If I remove all the source/destination/connection entries from airbyte manually and completely redo the terraform init/plan/apply steps with both streams from the start it works fine. The problem arises whenever I try to update the main.tf and plan/apply again.

It is very possible this is user error but any help is greatly appreciated! Whenever it works the connections are awesome! Just trying to get a proof-of-concept built that shows everything can be managed without the UI. Thank you.

exactlyaaron commented 10 months ago

The error seems to stem from the terraform.tfstate file that is created upon the "apply" command. It results in this configuration:

"configurations": {
              "streams": [
                {
                  "cursor_field": [
                    "_ab_cdc_cursor"
                  ],
                  "name": "members",
                  "primary_key": [
                    [
                      "id"
                    ]
                  ],
                  "sync_mode": "incremental_deduped_history"
                }
              ]
            },

The presence of that primary key configuration appears to be a problem when a secondary apply after changes is run.

exactlyaaron commented 10 months ago

Another follow-up detail. I attempted to utilize 2 full refresh streams to test.
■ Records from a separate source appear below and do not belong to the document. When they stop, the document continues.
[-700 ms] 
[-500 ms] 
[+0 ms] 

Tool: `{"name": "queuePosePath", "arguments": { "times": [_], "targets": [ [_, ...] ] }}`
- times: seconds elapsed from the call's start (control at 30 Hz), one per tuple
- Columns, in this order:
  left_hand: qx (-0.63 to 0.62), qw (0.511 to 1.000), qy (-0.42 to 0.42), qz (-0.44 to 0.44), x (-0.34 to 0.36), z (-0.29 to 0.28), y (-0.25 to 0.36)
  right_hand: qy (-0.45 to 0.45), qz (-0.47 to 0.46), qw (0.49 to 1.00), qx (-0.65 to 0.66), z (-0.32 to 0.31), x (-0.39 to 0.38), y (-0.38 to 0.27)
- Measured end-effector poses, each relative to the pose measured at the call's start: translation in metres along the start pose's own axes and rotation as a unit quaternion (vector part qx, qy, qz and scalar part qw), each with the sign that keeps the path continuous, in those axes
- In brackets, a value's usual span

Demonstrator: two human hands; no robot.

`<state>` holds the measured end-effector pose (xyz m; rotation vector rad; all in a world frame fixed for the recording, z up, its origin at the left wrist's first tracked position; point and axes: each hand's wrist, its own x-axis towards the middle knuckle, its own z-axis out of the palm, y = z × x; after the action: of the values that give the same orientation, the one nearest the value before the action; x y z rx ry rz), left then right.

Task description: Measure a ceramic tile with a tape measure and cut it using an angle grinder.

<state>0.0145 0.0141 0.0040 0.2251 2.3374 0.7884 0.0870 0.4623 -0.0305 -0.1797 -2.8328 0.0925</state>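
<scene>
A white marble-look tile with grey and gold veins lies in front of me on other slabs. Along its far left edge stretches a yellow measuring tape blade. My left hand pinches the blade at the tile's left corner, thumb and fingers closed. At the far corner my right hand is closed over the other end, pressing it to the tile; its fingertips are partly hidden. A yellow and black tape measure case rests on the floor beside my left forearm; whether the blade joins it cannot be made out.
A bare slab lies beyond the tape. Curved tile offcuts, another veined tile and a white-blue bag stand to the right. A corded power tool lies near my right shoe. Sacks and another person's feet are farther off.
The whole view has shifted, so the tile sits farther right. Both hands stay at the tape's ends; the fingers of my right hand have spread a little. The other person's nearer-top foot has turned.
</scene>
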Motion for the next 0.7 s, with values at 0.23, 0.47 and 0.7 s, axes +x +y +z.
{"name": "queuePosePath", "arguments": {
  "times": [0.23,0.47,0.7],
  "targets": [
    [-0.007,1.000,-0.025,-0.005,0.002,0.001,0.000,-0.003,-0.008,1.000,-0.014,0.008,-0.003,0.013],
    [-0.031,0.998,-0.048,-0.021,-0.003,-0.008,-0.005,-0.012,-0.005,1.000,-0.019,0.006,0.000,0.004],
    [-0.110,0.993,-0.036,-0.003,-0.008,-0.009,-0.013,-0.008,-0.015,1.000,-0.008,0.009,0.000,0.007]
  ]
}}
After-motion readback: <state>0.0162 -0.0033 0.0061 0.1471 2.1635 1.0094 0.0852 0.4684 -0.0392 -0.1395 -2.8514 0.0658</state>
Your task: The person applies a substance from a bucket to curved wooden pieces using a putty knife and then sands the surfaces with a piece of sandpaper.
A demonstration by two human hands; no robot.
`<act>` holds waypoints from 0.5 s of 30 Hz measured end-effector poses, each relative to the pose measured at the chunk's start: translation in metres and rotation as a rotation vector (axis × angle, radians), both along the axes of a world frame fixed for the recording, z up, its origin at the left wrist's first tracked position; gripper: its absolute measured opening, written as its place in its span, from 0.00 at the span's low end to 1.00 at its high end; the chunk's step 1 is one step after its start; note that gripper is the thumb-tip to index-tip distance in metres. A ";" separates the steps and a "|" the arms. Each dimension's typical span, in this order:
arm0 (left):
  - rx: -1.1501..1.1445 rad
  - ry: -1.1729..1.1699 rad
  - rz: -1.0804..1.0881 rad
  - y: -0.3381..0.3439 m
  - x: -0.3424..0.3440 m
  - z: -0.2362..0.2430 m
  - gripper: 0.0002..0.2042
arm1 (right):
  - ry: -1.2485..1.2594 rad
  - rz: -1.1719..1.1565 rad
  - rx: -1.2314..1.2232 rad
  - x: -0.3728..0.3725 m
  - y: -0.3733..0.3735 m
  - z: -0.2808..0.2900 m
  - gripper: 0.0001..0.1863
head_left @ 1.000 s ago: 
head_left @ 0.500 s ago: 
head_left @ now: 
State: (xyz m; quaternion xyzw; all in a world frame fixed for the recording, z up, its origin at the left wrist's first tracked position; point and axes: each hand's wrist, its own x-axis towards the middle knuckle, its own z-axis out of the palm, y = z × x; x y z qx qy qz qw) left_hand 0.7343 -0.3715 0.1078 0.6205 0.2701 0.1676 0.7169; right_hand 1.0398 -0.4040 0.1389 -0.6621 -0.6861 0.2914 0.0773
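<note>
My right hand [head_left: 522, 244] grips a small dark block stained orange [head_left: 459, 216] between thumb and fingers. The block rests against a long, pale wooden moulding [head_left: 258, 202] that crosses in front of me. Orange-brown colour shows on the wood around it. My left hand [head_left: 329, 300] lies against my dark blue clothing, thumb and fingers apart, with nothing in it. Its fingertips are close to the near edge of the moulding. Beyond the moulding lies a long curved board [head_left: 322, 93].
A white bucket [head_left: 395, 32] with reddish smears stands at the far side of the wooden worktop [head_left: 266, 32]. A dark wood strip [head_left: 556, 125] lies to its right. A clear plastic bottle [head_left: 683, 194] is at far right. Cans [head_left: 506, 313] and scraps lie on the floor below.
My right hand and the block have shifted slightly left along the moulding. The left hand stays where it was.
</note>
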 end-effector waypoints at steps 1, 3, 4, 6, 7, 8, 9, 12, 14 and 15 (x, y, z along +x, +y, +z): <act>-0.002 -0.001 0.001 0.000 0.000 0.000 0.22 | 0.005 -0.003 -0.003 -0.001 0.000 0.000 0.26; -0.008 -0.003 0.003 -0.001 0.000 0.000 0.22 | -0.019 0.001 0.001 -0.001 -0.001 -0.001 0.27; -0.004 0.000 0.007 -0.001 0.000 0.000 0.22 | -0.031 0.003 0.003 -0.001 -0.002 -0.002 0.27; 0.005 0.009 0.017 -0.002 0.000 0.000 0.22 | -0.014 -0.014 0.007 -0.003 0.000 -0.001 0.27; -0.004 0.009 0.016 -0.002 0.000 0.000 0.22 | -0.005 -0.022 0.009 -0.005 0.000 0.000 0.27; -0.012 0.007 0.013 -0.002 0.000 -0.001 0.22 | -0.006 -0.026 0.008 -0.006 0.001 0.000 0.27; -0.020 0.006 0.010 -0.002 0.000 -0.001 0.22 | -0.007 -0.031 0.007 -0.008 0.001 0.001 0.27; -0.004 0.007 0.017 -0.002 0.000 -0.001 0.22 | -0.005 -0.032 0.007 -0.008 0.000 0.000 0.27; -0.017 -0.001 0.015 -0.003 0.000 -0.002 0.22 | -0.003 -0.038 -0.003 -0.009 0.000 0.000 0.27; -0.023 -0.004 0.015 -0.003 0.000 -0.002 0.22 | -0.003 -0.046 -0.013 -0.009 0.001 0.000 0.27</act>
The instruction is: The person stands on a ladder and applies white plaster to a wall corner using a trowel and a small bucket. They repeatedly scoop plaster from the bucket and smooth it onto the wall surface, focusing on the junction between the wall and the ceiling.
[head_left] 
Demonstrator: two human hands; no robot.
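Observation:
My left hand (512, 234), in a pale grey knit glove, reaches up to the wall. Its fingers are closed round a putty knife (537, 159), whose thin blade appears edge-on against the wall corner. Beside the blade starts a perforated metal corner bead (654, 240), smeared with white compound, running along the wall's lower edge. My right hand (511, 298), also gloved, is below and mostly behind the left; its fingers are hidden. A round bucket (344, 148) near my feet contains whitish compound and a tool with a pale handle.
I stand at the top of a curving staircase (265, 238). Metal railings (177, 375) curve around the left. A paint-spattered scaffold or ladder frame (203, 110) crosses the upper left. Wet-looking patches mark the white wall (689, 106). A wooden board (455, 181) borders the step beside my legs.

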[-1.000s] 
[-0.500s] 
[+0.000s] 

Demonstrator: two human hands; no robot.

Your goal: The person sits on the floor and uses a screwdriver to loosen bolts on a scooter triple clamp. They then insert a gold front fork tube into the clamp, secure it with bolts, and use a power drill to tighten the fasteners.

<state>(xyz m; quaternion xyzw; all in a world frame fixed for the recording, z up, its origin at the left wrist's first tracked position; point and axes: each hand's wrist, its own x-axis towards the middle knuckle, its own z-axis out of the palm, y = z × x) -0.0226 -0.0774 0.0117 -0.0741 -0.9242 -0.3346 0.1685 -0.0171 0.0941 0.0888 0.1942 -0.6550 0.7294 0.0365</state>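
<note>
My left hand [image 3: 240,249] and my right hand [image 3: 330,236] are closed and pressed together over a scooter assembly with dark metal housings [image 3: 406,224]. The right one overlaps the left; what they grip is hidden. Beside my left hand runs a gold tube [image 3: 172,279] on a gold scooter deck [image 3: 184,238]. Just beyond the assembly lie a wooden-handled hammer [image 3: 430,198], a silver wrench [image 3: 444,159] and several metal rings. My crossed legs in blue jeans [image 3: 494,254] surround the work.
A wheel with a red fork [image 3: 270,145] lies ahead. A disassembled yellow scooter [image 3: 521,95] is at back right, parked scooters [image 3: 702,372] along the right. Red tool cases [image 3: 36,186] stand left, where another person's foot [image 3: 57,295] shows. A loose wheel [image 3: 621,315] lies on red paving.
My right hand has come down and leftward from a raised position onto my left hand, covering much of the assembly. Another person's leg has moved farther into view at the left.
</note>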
Upon applying I get another error from the provider:

airbyte_connection.mysql_snowflake_connection: Modifying... [name=local mysql <> snowflake dev]
╷
│ Error: Provider produced inconsistent result after apply
│ 
│ When applying changes to airbyte_connection.mysql_snowflake_connection, provider "provider[\"registry.terraform.io/airbytehq/airbyte\"]" produced an unexpected new value: .configurations.streams[1].sync_mode: was null, but now
│ cty.StringVal("full_refresh_overwrite").
│ 
│ This is a bug in the provider, which should be reported in the provider's own issue tracker.
thatkellenguy commented 10 months ago

I am experiencing the same behavior with a MSSQL <> Redshift resource for what its worth.

thiagoazcampos commented 9 months ago

Ran into the same problem with the Google Analytics 4 source, and maybe it happens with any source that has pre-defined primary keys.

It looks like there might be a GET request to retrieve the current configs for the connection (including each stream's primaryKey) and then a PATCH request with this retrieved current state and the changes, running into the error.

Maybe there should be a verification on if each stream has a source defined primary key, so it won't be included on the PATCH request. This could be verified by checking the sourceDefinedPrimaryKey field on the response of the GET streams route.

yamhirotoCS commented 8 months ago

Have the same issue with GoogleSearchConsole, and indeed those streams have pre-defined primary keys.

yamhirotoCS commented 7 months ago

Same for JIRA

Santhin commented 7 months ago

Same for Postgres <> Snowflake

sowla commented 2 months ago

Same for us when using Hubspot/Chargebee/Stripe connections with incremental append sync mode to BigQuery.

AlaaInflyter commented 1 month ago

Same for Stripe -> Snowflake (and MySQL -> Snowflake but that's already mentioned above)

hongbo-miao commented 3 weeks ago

@szemek helped fix at https://github.com/airbytehq/terraform-provider-airbyte/pull/111 Hope Airbyte team can help merge it soon! ☺️